> _Task instructions_
Output the data below in full, character for character.

━━━ Data

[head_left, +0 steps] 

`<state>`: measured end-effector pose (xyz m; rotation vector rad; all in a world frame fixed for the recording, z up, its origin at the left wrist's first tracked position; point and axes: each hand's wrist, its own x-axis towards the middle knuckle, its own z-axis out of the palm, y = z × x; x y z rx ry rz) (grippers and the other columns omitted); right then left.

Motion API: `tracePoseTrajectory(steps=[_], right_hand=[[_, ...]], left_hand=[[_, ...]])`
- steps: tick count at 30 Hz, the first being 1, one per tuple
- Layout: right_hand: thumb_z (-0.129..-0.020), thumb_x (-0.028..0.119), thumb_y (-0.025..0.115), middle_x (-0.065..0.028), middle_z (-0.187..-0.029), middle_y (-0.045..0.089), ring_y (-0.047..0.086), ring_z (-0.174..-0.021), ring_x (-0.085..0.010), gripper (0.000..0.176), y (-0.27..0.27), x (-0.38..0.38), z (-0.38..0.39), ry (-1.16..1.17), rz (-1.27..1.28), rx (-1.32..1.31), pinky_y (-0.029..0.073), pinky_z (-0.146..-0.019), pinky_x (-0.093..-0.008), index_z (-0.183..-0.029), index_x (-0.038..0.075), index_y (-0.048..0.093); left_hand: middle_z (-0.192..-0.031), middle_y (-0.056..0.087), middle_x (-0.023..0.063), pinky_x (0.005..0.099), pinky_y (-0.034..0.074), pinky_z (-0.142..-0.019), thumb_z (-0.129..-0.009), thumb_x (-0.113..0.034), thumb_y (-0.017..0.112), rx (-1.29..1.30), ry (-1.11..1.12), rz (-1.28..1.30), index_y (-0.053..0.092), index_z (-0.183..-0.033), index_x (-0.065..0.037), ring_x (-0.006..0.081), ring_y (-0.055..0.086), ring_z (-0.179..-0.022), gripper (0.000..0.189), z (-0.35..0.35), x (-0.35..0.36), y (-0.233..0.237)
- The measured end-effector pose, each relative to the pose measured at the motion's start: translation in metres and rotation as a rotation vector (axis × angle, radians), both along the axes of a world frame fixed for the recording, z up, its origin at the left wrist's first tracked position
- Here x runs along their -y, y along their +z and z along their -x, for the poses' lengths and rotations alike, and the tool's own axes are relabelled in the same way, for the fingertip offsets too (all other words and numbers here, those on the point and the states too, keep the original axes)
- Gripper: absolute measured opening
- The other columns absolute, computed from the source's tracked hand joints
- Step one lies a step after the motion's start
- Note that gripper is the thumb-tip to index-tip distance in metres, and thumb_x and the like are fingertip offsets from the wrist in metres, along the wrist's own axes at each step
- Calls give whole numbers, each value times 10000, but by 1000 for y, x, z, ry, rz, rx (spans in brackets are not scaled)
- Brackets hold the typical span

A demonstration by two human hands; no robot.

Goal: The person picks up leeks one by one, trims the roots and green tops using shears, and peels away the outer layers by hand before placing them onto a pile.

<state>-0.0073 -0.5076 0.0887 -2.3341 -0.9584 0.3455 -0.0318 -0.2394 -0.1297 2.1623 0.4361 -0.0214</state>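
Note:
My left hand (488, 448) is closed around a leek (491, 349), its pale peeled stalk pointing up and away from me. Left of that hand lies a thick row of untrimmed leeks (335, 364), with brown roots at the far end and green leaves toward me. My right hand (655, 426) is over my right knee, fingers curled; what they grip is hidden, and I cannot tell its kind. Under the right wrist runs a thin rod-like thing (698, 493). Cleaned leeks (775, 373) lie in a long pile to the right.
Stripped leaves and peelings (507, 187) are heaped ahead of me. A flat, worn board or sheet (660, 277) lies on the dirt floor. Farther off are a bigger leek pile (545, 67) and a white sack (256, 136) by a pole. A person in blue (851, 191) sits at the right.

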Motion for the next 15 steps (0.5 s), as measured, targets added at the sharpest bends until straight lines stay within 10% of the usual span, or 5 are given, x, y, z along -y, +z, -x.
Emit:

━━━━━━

> _Solution for this problem_
[head_left, +0 steps] 

`<state>`: measured end-effector pose (xyz m; rotation vector rad; all in a world frame fixed for the recording, z up, its origin at the left wrist's first tracked position; point and axes: each hand's wrist, its own x-axis towards the middle knuckle, its own z-axis out of the palm, y = z × x; x y z rx ry rz) (grippers and the other columns omitted); right then left.

Motion API: `tracePoseTrajectory(steps=[_], right_hand=[[_, ...]], left_hand=[[_, ...]])`
- steps: tick count at 30 Hz, the first being 1, one per tuple
- Layout: right_hand: thumb_z (-0.129..-0.020), thumb_x (-0.028..0.119), thumb_y (-0.025..0.115), middle_x (-0.065..0.028), middle_z (-0.187..-0.029), middle_y (-0.045..0.089), ring_y (-0.047..0.086), ring_z (-0.174..-0.021), ring_x (-0.085..0.010), gripper (0.000..0.176), y (-0.27..0.27), x (-0.38..0.38), z (-0.38..0.39), ry (-1.16..1.17), rz (-1.27..1.28), rx (-1.32..1.31), pinky_y (-0.029..0.073), pinky_z (-0.146..-0.019), pinky_x (-0.093..-0.008), index_z (-0.183..-0.029), index_x (-0.038..0.075), index_y (-0.048..0.093); left_hand: middle_z (-0.192..-0.031), middle_y (-0.056..0.087), middle_x (-0.023..0.063), pinky_x (0.005..0.099), pinky_y (-0.034..0.074), pinky_z (-0.142..-0.019), thumb_z (-0.129..-0.009), thumb_x (-0.113..0.034), thumb_y (-0.017..0.112), rx (-1.29..1.30), ry (-1.11..1.12), rz (-1.28..1.30), index_y (-0.053..0.092), index_z (-0.183..-0.033), index_x (-0.065..0.037), ring_x (-0.006..0.081), ring_y (-0.055..0.086), ring_z (-0.179..-0.022), gripper (0.000..0.189), z (-0.35..0.35), x (-0.35..0.36), y (-0.233..0.237)
- The measured end-effector pose, each relative to the pose measured at the motion's start: translation in metres and rotation as a rotation vector (axis × angle, radians), both along the axes of a world frame fixed for the recording, z up, its origin at the left wrist's first tracked position
- Here x runs along their -y, y along their +z and z along their -x, for the poses' lengths and rotations alike, and the tool's own axes are relabelled in the same way, for the fingertip offsets too (all other words and numbers here, those on the point and the states too, keep the original axes)
- Gripper: absolute measured opening
- The other columns absolute, computed from the source's tracked hand joints
- Step one lies a step after the motion's start
- Note that gripper is the thumb-tip to index-tip distance in metres, and thumb_x and the like are fingertip offsets from the wrist in metres, along the wrist's own axes at each step
- Calls give whole numbers, each value times 10000, but by 1000 for y, x, z, ry, rz, rx (spans in brackets are not scaled)
- Brackets hold the typical span

A demonstration by two human hands; no robot.

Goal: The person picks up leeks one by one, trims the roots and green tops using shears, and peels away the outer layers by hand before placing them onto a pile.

<state>-0.0073 -0.5076 0.0887 -2.3341 -0.9584 0.3455 -0.0318 -0.2394 -0.1297 2.1623 0.4361 -0.0214</state>
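Note:
My left hand (488, 448) is closed around a leek (491, 349), its pale peeled stalk pointing up and away from me. Left of that hand lies a thick row of untrimmed leeks (335, 364), with brown roots at the far end and green leaves toward me. My right hand (655, 426) is over my right knee, fingers curled; what they grip is hidden, and I cannot tell its kind. Under the right wrist runs a thin rod-like thing (698, 493). Cleaned leeks (775, 373) lie in a long pile to the right.
Stripped leaves and peelings (507, 187) are heaped ahead of me. A flat, worn board or sheet (660, 277) lies on the dirt floor. Farther off are a bigger leek pile (545, 67) and a white sack (256, 136) by a pole. A person in blue (851, 191) sits at the right.
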
Motion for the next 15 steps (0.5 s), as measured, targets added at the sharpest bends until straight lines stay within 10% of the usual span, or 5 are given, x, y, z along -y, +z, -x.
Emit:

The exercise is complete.